The team’s huge leap forward was made possible by the development and implementation of an improved load-balancing algorithm called METIS (original algorithm developed at University of Minnesota). This enabled the researchers to perform the largest diesel engine simulations run to date.
“Implementation of METIS has enabled the effective use of high-performance computing resources for engine simulations,” said Keith J. Richards, vice-president and co-founder of Convergent Science, Inc. “METIS will be available in the next version of the CONVERGE code so that other original equipment manufacturers can also realize the benefits.”
The massive simulations also successfully demonstrated grid-convergence (i.e., when simulations, results are independent of the chosen numerical parameters such as grid- and time-step size).
“Grid-convergence is a critical step forward towards truly predictive engine simulations. Implementation of METIS, together with Argonne’s expertise and computational resources, has enabled us to identify the computational set-up for attaining grid-convergence,” said Dr.
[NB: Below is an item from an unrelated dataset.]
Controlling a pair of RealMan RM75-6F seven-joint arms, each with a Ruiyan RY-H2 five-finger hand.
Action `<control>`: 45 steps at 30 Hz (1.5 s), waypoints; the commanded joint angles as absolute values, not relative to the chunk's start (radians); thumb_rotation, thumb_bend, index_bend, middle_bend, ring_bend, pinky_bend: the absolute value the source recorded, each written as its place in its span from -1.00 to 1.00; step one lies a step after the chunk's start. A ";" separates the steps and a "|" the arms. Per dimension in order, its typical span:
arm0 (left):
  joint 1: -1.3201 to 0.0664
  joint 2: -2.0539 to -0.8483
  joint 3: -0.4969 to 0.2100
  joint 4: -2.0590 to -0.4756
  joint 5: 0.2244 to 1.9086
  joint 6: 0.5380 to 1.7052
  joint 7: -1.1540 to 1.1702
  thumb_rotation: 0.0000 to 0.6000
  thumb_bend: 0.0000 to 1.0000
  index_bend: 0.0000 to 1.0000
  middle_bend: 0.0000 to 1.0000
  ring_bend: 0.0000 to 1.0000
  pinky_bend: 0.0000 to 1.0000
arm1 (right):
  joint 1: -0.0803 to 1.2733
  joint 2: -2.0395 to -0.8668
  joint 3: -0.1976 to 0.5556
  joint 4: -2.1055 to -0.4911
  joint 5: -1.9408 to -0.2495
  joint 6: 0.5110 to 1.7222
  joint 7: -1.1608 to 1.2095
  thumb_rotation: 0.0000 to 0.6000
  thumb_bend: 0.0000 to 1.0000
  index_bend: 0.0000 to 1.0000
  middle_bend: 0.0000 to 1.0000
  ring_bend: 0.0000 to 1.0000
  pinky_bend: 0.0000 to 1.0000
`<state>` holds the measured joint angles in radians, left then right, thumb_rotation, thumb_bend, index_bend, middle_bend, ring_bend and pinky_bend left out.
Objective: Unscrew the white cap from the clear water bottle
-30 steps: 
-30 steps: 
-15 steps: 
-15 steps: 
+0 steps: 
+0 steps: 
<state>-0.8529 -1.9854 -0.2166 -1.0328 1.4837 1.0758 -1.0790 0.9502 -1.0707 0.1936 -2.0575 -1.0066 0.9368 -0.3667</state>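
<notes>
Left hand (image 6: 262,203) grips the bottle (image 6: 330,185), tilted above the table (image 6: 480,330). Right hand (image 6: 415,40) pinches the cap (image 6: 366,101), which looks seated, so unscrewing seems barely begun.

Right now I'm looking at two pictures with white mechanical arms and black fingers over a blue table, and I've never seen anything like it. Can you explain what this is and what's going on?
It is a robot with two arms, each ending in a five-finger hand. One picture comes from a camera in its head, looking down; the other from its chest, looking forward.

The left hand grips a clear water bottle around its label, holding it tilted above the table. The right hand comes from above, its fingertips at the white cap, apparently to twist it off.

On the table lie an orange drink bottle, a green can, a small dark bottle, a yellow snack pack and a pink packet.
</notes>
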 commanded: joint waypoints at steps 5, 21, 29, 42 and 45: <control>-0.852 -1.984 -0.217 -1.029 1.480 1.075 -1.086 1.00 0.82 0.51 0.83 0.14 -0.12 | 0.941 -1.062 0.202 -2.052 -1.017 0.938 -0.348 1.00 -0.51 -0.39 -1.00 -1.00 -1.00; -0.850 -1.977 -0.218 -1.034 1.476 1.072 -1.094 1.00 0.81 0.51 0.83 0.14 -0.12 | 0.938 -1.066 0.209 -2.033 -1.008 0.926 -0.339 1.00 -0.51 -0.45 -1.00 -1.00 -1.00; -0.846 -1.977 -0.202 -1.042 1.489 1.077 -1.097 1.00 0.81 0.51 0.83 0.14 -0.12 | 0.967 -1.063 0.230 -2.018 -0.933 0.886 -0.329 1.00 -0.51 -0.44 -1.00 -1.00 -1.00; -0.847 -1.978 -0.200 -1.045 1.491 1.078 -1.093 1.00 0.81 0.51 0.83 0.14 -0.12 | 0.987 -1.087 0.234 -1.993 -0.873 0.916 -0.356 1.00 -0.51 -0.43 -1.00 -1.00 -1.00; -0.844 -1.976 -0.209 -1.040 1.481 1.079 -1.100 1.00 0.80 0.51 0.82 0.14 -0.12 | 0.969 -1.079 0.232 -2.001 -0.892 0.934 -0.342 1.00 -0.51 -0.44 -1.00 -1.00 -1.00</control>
Peter Kelly Senecal, vice-president and co-founder of Convergent Science, Inc. “This methodology can now be widely applied across the engine manufacturing industry.”
The project has also impacted how Caterpillar approaches its modeling and simulation efforts.
“Working with Argonne researchers has provided us access to the HPC facilities and their expertise in spray and combustion modeling. Through this HPC study, we have learned more about model settings that have improved our simulation practices at Caterpillar,” said Marcus Weber, team leader at Caterpillar, Inc.
In the near future, the team plans to use Mira, the ALCF’s new 10-petaflop IBM Blue Gene/Q system, to run diesel engine simulations on an unprecedented 20,000 processors. As part of this project, Som and his colleagues will also pursue further model enhancements, such as higher-fidelity turbulence models and improved prediction of turbulence-chemistry interactions.
“With the ability to run more detailed simulations at a faster rate, manufacturers will have valuable new information that will ultimately help them design better engines more quickly and at a lower cost,” Som said.
He also believes Argonne’s combination of expertise and HPC capabilities will pave the way for new industry partnerships.
“Most places don’t have the kind of resources we have on site at Argonne,” Som said. “We’re hoping our HPC work will spawn a service for the engine development community.”
Funding for this work is provided by the U.S. Department of Energy’s Office of Energy Efficiency and Renewable Energy, Vehicle Technologies Program under Gurpreet Singh.